- [Directions]:
Number of lines below with "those": work it out and reply with that number only.
Start of Dataset excerpts
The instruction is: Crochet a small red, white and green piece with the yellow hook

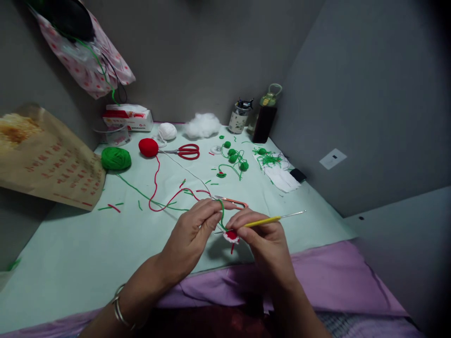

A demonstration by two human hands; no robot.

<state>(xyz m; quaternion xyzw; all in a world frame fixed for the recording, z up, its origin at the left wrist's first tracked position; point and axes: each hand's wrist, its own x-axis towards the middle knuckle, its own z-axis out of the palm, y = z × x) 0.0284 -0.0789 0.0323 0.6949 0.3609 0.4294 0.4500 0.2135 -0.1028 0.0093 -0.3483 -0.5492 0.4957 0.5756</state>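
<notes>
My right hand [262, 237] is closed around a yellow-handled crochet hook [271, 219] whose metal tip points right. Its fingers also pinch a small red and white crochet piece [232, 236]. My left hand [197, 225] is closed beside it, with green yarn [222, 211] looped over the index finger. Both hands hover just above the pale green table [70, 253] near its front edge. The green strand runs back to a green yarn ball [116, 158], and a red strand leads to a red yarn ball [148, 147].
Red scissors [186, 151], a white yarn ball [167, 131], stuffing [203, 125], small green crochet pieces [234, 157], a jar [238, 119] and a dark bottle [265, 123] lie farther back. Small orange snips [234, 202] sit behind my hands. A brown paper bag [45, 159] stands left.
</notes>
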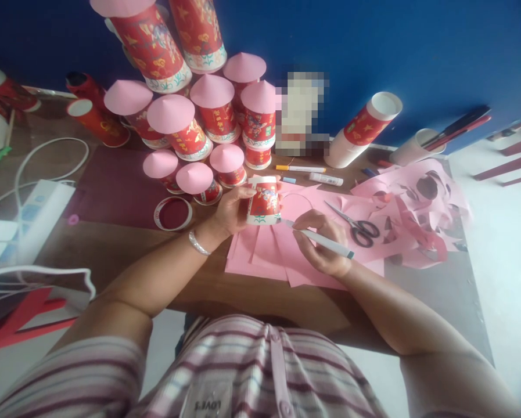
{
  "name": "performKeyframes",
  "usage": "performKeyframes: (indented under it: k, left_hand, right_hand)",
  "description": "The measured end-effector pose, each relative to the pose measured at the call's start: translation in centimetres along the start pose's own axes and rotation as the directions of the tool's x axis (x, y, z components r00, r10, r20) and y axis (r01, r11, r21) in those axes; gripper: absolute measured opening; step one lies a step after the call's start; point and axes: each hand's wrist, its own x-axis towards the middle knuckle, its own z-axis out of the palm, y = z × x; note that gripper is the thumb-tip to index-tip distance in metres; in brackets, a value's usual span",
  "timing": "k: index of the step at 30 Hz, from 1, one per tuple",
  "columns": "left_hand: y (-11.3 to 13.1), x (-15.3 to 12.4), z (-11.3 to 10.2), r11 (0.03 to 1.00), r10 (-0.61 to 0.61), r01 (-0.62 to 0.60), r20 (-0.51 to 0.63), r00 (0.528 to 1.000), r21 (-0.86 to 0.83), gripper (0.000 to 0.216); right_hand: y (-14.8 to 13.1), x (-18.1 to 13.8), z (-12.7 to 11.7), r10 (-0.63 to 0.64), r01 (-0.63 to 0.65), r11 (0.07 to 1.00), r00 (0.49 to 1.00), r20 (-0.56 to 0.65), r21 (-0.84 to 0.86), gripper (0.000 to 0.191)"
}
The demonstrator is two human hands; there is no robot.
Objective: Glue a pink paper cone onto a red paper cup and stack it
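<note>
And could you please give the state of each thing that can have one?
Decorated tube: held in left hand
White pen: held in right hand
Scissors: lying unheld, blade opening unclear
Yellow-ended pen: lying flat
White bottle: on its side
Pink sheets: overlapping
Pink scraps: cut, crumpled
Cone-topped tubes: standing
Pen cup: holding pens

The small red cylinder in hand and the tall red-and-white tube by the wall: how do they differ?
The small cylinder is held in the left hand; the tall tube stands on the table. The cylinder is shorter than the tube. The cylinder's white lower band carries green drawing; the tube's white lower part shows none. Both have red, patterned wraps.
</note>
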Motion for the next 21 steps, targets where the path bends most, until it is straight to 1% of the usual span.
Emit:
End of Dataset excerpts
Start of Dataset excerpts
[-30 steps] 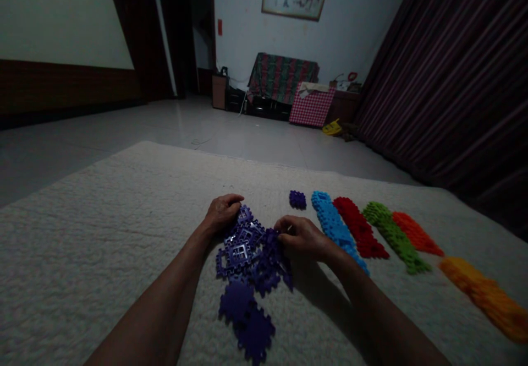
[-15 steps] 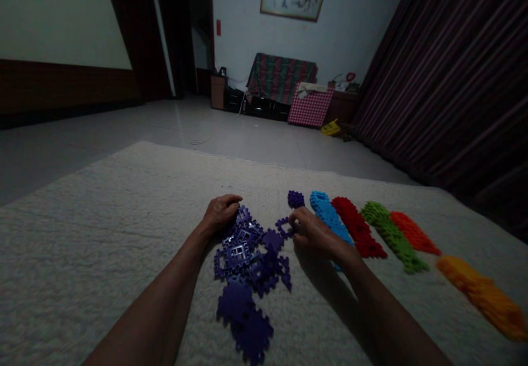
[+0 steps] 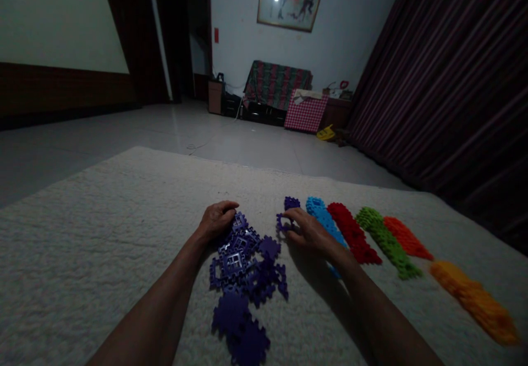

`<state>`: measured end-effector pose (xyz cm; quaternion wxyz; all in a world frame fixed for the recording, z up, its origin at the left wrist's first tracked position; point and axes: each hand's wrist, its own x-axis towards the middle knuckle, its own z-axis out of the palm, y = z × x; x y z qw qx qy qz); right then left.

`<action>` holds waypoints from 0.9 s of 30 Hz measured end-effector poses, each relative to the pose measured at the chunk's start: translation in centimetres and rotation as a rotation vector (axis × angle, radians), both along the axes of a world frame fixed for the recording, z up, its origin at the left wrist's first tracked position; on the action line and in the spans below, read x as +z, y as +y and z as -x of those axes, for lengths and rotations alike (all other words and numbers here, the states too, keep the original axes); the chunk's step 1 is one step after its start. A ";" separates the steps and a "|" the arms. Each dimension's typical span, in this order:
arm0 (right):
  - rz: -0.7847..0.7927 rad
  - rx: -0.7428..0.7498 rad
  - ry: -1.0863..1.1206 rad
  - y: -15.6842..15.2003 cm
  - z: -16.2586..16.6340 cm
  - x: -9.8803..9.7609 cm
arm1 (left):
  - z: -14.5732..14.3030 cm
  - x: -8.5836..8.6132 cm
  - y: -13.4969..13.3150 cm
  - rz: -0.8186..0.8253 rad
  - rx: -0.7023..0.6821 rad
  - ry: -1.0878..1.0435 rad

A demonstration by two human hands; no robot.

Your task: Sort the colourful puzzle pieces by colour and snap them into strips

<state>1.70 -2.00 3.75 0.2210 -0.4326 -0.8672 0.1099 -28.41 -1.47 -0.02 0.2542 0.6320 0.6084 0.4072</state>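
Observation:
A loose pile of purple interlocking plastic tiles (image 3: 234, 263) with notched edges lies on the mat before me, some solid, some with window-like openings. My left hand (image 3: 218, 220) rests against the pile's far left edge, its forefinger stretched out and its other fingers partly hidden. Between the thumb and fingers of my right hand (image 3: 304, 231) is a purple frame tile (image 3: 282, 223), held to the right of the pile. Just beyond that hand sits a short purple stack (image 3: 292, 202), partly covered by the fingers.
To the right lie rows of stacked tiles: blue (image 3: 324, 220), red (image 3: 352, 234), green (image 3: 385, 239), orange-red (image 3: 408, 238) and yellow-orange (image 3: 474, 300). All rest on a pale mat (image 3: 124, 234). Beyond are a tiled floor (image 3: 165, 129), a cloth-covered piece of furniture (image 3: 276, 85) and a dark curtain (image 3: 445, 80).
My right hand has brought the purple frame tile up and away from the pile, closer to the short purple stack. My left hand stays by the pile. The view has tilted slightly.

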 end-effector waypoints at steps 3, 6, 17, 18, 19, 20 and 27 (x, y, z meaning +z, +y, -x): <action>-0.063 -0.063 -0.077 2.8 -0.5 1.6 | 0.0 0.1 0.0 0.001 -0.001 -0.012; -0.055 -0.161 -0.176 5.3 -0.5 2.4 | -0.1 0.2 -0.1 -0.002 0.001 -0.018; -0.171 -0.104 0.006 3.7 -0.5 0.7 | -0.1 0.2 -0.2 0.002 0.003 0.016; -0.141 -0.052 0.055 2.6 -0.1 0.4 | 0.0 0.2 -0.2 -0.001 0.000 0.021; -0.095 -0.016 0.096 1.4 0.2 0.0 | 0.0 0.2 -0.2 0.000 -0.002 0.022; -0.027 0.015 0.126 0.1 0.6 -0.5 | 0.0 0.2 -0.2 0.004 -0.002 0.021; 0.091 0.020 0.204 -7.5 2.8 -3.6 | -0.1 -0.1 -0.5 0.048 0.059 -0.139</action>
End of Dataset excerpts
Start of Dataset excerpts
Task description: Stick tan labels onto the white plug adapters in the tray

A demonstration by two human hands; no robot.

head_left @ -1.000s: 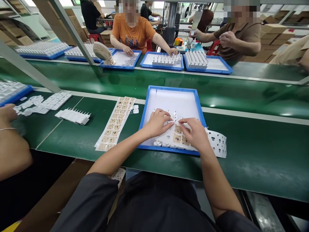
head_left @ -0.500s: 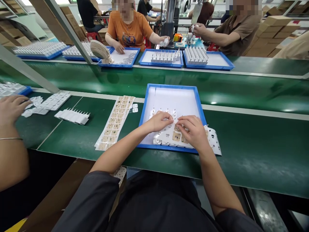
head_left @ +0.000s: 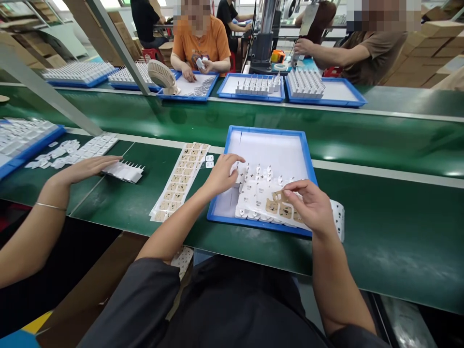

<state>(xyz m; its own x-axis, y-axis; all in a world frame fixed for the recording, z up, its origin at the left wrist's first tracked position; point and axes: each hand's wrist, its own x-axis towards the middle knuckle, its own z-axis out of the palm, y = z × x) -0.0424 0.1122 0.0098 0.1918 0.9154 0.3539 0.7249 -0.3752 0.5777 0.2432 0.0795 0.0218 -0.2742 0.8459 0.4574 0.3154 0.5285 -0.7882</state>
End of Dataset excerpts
- [Exercise answer]:
2